Punto de Encuentro

El cadáver de mi hermano

El cadáver pandémico de mi hermano Luis Enrique fue una necropoética y una sociología. Lo sé porque en los días de su internamiento hospitalario debí leer el poema ‘Cadáveres’, de Néstor Perlongher, para exponerlo como alumno de la Maestría de Escritura Creativa, en San Marcos.

Para mí, vivir fue sobrevivir, e interpretar fue sobreinterpretar. La voz entrecortada que da aviso y el llanto de la muerte son únicos. María Magdalena, su hija, me llamó a las cinco de la mañana: -«Mi padre ha muerto. Se apagó como una vela». Me dijo que hacía momentos tocó su cuerpo, y que ahora toca su cadáver. Ella fue valiente, pues el amor por su padre la hizo rebelarse a la medicalización pandémica de la vida y la muerte, y a sus mandatos de distanciamiento social y desterritorialización de los cadáveres. También yo debo ser valiente, pues el amor por mi hermano me hace rebelarme a la narrativa pandémica e intentar, a través de la corporeidad del lenguaje de este artículo, devolverle la materialidad a su cadáver, y en él a todos los cadáveres borrados por la dictadura médica. Me anima Perlongher, que también murió por un virus, cuando cree que existe una «lepra creadora».

Para la sociedad, y para mi familia, el cadáver de mi hermano es el de Perlongher. Es que la muerte por coronavirus fue absolutamente sociológica. Hasta parecía que la gestión pandémica significaba el fin de la metafísica de la muerte. La pandemia subvirtió la autodefinición occidental por el rito funerario. Nos arrebató el funeral. La muerte tuvo clase social: la idea de Horacio de que «la pálida muerte» llamaría por igual a la cabaña del pobre que al castillo del rey se hizo falsa.

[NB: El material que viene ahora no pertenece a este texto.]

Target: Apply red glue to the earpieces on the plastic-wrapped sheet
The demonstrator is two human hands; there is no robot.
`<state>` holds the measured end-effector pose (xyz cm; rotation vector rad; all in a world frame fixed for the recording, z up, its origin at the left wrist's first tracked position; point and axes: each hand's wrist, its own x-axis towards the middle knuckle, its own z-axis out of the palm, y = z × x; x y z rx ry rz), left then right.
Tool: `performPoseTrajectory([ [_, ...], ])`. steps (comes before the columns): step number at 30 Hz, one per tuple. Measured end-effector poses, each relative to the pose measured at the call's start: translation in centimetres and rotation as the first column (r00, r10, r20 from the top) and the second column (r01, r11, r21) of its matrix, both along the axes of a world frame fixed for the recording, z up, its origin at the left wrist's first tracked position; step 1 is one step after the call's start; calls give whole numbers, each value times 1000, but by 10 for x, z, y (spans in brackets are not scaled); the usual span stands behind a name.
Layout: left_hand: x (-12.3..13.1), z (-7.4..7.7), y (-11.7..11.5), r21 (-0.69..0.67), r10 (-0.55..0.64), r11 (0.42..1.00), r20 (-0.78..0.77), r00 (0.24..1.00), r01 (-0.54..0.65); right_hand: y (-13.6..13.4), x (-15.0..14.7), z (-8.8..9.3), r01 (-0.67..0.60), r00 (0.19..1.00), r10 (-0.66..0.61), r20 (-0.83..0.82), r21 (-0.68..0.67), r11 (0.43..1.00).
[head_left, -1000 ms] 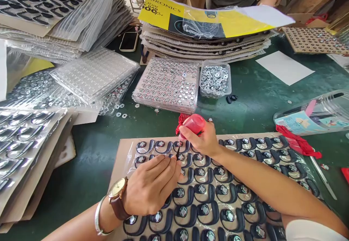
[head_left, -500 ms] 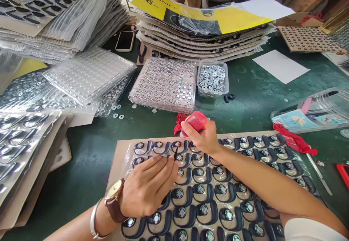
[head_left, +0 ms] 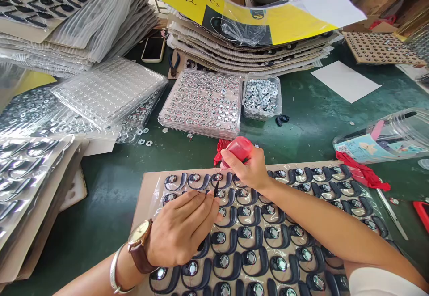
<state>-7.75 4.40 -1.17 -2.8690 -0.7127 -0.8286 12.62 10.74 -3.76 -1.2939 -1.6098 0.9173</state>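
Observation:
My left hand [head_left: 187, 226] is closed on dark pointed tweezers [head_left: 216, 187]; their tip is at a round silver-topped part in the back row of the board. My right hand [head_left: 250, 166] grips a red squeeze bottle [head_left: 241, 147], tilted with its lower end down near that same row; the nozzle is hard to make out. Beneath both hands lies a cardboard sheet [head_left: 142, 206] under clear film, carrying rows of black hook-shaped earphone shells [head_left: 252, 235] with silver round speakers set in them. A red cloth [head_left: 220, 149] lies just behind the bottle.
Behind the board stand a clear tray stack of round speakers [head_left: 201, 101] and a tub of metal washers [head_left: 262, 97]. A clear plastic jar [head_left: 382, 135] lies at right, by scissors-like metal [head_left: 392, 213]. Tall stacks of boards [head_left: 110, 27] rise at left. A person sits opposite.
Both hands, the tweezers and the bottle stay almost in place. The yellow printed sheet on the far stack has shifted and tipped a little, near the person opposite.

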Motion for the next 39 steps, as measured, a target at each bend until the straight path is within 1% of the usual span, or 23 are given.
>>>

La muerte fue etaria, a los viejos se les dejó morir: la imagen de Baltasar Gracián de que «La muerte para los jóvenes es naufragio y para los viejos es llegar a puerto» también se falseó. Se produjo un estigma sobre el muerto, que se expresó en la prohibición del velorio, en la conducción del cadáver del hospital al crematorio. No hay amortajamiento ni maquillaje mortuorio. Incluso, hubo cadáveres abandonados y hasta quemados en las calles de Ecuador. Al familiar muerto no se le veía jamás.

El cadáver de mi hermano, como todos los fallecidos por coronavirus, era el anticadáver de César Vallejo. Lo supe cuando viajé a Pacasmayo. Los vecinos de mi madre colocaron globos negros en sus puertas, para alejar la muerte.

Lejos quedó Eurípides y su idea de que «las exequias suntuosas sirven para satisfacer la vanidad de los vivos». Perlongher dice que de lo que se trata es de dónde «poner el cuerpo». Se produce, entonces, el desplazamiento del lugar de la muerte: no se muere en casa, sino en el hospital; no se le vela en casa, sino que se le crema y se le lleva directo al cementerio.

El funeral pandémico es sin funeral. Sin ceremonia. No se trató ya de la dicotomía entre funeral religioso o funeral laico. La dictadura pandémica parecía ser una dictadura militar latinoamericana de los años setenta del siglo pasado, en algunas de las cuales se decía que los cadáveres «no están ni vivos ni muertos, sino desaparecidos». Es que la muerte por coronavirus se produce con inmediatez.

El coronavirus ha corregido la idea de que la muerte repentina es la mejor manera de morir, pues se muere por asfixia. Jamás pensé que Luis Enrique moriría. Conversé con él hasta el último. Se arrancó la máscara del oxígeno. Para la necropoética y la sociología de Perlongher, el cadáver de mi hermano sería la sociedad pandémica misma.